# Exercise goal:
For the data below, please report each line where the word "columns" is found.

# Information shown:
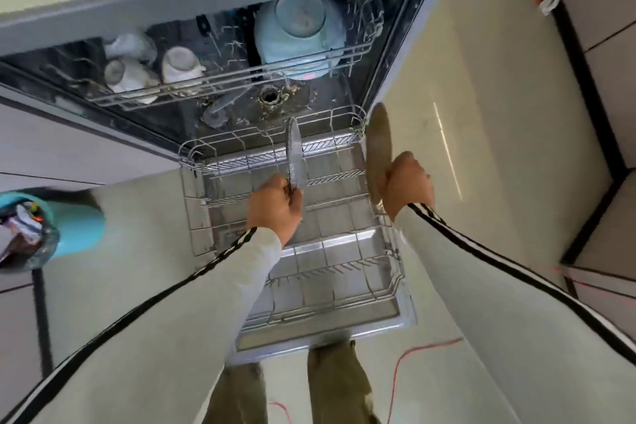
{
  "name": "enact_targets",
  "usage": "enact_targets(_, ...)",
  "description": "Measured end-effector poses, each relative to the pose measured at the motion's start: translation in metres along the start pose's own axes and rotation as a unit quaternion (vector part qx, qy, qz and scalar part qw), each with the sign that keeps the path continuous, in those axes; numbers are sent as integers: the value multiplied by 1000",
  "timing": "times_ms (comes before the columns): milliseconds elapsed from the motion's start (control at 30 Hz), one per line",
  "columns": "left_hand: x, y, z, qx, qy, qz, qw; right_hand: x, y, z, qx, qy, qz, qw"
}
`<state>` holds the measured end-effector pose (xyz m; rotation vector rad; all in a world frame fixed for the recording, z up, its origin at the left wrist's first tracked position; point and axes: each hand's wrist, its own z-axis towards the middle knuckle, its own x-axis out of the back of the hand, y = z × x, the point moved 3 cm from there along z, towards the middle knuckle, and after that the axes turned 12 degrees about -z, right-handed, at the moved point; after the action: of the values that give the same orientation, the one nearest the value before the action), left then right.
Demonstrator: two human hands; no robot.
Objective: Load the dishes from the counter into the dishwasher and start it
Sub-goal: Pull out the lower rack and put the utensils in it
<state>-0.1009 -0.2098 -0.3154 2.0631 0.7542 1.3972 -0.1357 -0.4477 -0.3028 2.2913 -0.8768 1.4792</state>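
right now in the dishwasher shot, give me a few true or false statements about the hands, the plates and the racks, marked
1. Each hand holds a plate on edge. True: the left hand grips a glassy plate, the right hand a tan plate.
2. The lower rack is pulled out over the open door. True.
3. The lower rack is already full of dishes. False: its slots look bare, apart from the glassy plate held over it.
4. The upper rack is bare. False: it holds white cups and a light blue bowl.
5. The tan plate sits in the middle of the lower rack. False: it is at the rack's right edge, in the hand.
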Motion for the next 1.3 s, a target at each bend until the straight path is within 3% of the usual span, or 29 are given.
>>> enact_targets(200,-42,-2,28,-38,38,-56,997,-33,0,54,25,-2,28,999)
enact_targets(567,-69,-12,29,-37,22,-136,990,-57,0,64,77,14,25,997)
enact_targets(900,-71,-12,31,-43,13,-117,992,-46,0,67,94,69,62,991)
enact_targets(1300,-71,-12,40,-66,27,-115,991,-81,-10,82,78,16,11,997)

# Expected output:
  "timing": "times_ms (comes before the columns): milliseconds elapsed from the motion's start (control at 30 Hz), one per line",
  "columns": "left_hand: x, y, z, qx, qy, qz, qw; right_hand: x, y, z, qx, qy, qz, qw"

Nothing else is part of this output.